**Problem description**
Every line of the material is to be repeated exactly as it stands.

-------- Task material --------

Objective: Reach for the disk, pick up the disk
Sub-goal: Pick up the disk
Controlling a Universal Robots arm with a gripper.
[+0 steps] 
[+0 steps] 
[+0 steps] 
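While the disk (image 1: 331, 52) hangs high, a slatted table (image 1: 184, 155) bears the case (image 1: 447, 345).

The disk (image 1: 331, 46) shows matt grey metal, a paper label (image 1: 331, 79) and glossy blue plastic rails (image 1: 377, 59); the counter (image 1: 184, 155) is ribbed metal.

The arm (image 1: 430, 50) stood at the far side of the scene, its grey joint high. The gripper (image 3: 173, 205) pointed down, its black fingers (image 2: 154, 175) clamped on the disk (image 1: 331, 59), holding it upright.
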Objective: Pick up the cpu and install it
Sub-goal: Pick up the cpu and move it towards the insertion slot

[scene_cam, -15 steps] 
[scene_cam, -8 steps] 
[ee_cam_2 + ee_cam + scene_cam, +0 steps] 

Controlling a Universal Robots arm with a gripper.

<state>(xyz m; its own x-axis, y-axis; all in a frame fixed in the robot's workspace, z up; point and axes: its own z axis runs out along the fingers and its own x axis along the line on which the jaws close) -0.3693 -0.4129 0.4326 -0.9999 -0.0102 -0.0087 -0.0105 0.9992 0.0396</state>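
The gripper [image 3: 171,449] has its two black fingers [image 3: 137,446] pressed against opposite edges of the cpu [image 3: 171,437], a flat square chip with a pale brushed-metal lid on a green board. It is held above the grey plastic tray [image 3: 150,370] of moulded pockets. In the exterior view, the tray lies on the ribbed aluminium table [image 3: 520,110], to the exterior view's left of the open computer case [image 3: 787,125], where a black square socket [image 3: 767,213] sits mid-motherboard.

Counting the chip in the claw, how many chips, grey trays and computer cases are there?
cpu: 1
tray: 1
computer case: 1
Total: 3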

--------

**Written answer**
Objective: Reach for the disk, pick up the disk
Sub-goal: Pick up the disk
Controlling a Universal Robots arm with a gripper.
[+0 steps] 
[+0 steps] 
[+0 steps] 
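While the disk (image 1: 331, 52) hangs high, a slatted table (image 1: 184, 155) bears the case (image 1: 447, 345).

The disk (image 1: 331, 46) shows matt grey metal, a paper label (image 1: 331, 79) and glossy blue plastic rails (image 1: 377, 59); the counter (image 1: 184, 155) is ribbed metal.

The arm (image 1: 430, 50) stood at the far side of the scene, its grey joint high. The gripper (image 3: 173, 205) pointed down, its black fingers (image 2: 154, 175) clamped on the disk (image 1: 331, 59), holding it upright.
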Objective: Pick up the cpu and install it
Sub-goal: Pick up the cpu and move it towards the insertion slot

[scene_cam, -15 steps] 
[scene_cam, -8 steps] 
[ee_cam_2 + ee_cam + scene_cam, +0 steps] 

Controlling a Universal Robots arm with a gripper.

<state>(xyz m; its own x-axis, y-axis; all in a frame fixed in the robot's workspace, z up; point and axes: its own z axis runs out along the fingers and its own x axis along the line on which the jaws close) -0.3693 -0.4129 0.4326 -0.9999 -0.0102 -0.0087 -0.0105 0.9992 0.0396</state>
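The gripper [image 3: 171,449] has its two black fingers [image 3: 137,446] pressed against opposite edges of the cpu [image 3: 171,437], a flat square chip with a pale brushed-metal lid on a green board. It is held above the grey plastic tray [image 3: 150,370] of moulded pockets. In the exterior view, the tray lies on the ribbed aluminium table [image 3: 520,110], to the exterior view's left of the open computer case [image 3: 787,125], where a black square socket [image 3: 767,213] sits mid-motherboard.

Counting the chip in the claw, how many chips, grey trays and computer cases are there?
cpu: 1
tray: 1
computer case: 1
Total: 3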

The exercise is complete.